I breathe all the way out. There’s a quiet puff of gas from my inhaler, and I breathe all the way in. I hold my breath for a few seconds and the medicine is where it needs to be: in my lungs.
Many readers with asthma or other lung disease will recognise this ritual. But I suspect few will connect it with climate change. Until recently, neither did I.
In asthma, there is narrowing of the airways that carry air into and out of our lungs. The lining of the airways becomes swollen, muscles around the airways contract, and mucus is produced. All these changes make it hard to breathe out.
The most commonly used medicines in asthma are delivered by inhalation. Inhaling gets the medicines straight to the airways, speeding and maximising their local effects, and minimising side effects elsewhere compared to, say, swallowing tablets.
Some medicines (“relievers”) work quickly to relax the airway muscles. Others (“preventers”) work more slowly but do more good, preventing asthma’s swelling and inflammation of the airways.
In metered dose inhalers, the medicine and a pressurised propellant liquid are mixed together in a little canister, and then sprayed out of the inhaler in a measured puff of fine mist. This is inhaled, often after passing through a “spacer” which allows more of the medicine to reach the lungs. While the medicine is absorbed by the body, the propellant, now a gas, is exhaled unchanged.

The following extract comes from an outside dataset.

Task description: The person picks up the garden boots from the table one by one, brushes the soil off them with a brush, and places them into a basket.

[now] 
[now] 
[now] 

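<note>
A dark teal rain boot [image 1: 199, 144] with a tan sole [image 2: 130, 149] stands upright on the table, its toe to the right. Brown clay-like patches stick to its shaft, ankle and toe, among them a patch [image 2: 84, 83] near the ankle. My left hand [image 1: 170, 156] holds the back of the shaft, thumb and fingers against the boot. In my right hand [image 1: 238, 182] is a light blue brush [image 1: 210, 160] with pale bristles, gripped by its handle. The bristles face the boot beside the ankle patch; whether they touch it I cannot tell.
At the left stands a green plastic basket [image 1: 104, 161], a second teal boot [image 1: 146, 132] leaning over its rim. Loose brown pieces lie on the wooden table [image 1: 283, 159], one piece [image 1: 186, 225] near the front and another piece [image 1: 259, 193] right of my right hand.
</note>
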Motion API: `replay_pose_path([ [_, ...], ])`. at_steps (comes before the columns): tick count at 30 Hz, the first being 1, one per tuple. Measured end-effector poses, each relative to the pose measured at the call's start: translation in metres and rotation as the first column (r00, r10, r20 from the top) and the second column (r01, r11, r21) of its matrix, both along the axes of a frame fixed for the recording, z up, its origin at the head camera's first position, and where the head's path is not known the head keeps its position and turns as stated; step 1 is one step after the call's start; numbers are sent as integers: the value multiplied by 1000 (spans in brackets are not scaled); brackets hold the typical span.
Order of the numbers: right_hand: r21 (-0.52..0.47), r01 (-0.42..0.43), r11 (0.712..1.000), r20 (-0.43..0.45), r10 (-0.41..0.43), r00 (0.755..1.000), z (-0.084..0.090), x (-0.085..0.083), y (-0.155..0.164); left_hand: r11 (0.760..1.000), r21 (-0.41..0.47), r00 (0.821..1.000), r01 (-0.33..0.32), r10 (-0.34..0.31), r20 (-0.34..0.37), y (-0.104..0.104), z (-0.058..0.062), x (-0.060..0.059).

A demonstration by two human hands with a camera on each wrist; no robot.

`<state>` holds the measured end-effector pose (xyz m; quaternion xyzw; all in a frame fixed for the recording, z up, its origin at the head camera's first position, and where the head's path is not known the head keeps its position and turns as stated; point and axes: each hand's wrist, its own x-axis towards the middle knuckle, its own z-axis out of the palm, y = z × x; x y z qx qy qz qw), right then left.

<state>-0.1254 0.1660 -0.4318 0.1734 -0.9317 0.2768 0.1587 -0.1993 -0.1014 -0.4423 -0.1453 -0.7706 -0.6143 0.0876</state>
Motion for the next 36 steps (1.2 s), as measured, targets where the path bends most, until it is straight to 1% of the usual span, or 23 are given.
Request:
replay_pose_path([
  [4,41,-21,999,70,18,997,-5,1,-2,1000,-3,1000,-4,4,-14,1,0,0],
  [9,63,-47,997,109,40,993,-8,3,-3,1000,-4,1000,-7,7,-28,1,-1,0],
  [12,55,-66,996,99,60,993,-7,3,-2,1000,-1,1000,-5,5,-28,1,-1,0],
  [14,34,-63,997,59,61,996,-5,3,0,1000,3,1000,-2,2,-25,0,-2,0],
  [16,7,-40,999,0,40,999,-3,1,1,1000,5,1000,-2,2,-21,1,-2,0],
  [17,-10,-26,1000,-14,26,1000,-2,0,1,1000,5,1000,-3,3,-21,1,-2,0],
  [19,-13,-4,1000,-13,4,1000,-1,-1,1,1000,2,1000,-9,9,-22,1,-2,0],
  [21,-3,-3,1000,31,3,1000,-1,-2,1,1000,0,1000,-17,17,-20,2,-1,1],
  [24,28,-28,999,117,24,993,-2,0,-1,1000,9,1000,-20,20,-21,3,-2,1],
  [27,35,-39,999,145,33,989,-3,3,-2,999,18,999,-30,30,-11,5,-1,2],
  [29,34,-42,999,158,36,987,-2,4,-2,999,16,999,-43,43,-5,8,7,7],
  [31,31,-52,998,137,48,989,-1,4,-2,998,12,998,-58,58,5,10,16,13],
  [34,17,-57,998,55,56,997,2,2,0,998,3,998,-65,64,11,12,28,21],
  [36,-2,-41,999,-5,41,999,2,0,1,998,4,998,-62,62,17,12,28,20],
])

In dry powder inhalers, the medicine is in the form of a fine powder which is swept into the lungs as the user breathes in — there is no spray and no spacer.
It’s feasible for many (but not all) people to use either sort of device. Young children do better with metered dose inhalers and spacers, as do people who struggle to inhale. But most asthmatics can inhale well from dry powder inhalers.

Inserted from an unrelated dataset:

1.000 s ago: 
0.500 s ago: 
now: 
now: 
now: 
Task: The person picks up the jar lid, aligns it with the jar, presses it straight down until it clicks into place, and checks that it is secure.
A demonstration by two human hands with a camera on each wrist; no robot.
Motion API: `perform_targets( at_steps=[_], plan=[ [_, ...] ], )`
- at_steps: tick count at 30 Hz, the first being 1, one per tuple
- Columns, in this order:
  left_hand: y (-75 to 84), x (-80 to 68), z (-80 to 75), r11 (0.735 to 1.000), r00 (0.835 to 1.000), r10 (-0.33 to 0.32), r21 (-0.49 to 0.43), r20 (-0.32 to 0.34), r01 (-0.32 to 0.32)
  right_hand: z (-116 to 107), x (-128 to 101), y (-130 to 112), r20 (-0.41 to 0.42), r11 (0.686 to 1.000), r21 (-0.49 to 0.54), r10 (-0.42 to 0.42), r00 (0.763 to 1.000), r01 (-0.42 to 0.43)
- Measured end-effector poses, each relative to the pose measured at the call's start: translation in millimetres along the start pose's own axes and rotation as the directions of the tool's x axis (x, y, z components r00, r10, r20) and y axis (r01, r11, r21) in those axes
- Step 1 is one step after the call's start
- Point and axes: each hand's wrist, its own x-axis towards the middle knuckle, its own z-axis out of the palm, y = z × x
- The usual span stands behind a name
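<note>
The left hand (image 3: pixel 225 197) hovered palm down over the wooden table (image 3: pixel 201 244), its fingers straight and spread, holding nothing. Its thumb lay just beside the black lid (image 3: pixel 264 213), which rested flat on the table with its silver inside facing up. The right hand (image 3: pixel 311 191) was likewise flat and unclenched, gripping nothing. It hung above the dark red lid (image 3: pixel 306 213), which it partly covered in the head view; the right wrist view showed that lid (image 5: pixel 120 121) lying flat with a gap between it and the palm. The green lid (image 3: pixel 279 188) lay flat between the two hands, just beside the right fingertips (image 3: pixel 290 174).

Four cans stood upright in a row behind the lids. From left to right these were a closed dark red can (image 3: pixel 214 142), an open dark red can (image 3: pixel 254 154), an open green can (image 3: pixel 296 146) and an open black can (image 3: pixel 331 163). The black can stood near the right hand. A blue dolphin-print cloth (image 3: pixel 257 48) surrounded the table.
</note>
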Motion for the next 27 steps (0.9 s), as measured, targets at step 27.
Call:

Metered dose inhalers are more often prescribed than dry powder devices in many countries, but this has more to do with history and familiarity than effectiveness.
What about those gases?
You might remember hearing, years ago, about “CFCs” — chlorofluorocarbons — and their dire effect on the ozone layer. A successful international treaty, the Montreal Protocol, led to their phase-out from various uses, including medical inhalers. And with that, I thought, the environmental problems of inhaler gases had ended.
Read more: Explainer: what is thunderstorm asthma?
But CFCs were replaced with “HFCs” — hydrofluorocarbons — which are safe for the ozone layer, but which are potent global warming gases. HFCs are better known in their role as refrigerant gases in air conditioners and refrigerators.
A recent amendment to the Montreal Protocol has now planned a phase-out of HFCs, too, but it’s slow, with deadlines decades away. Earlier prudent management of these gases could make a big difference to climate change.
The one most often found in asthma metered dose inhalers, norflurane, is 1,430 times more potent than the best-known warming culprit, carbon dioxide. Another, apaflurane, is 3,220 times more potent than carbon dioxide.
How much pollution are inhaler gases responsible for in Australia? I wrote to several companies marketing asthma inhalers in Australia, asking them how much of these gases are present in their products. Some gave straight answers, but some hedged on grounds of commercial confidentiality. This makes it hard for me to be exact.
But based on some reasonable assumptions, and multiplying these by the number of inhalers dispensed on our Pharmaceutical Benefits Scheme last year, I tallied nearly 116,000 tonnes of carbon dioxide-equivalent pollution.
That’s equivalent to the emissions of about 25,000 cars annually. And this is surely an underestimate, as it doesn’t account for reliever inhalers sold over the counter. A person using a preventer inhaler monthly, plus the odd reliever inhaler, could easily release the annual equivalent of a quarter of a ton of carbon dioxide — that’s like burning 100 litres of petrol.
How to change
The good news is, for many people with asthma, there’s an easy solution: shifting from metered dose inhalers to dry powder inhalers. As above, this won’t suit everyone, but will be possible for many.
I am both a doctor and a person with asthma. As an asthmatic, I’ve found changing inhalers to be easy — if anything, my dry powder inhalers are simpler to use. And as a doctor, I’ve been pleasantly surprised by how open my patients have been to this topic. I worried people might find it weird their GP was raising environmental issues at their appointment, but my fears were unfounded.
If you have asthma, a chat with your doctor or pharmacist would be a good way to gauge whether a dry powder inhaler is feasible for you. Don’t be surprised if they haven’t heard of this gas issue — awareness still seems limited.
If metered dose inhalers are a better choice for you, please don’t panic or quit your medicines. These gases probably won’t be the biggest contributor to your personal carbon footprint. Asthma control is really important, and these medicines work really well. But consider changing if it’s an option for you — when it comes to reducing our footprint, every little bit counts.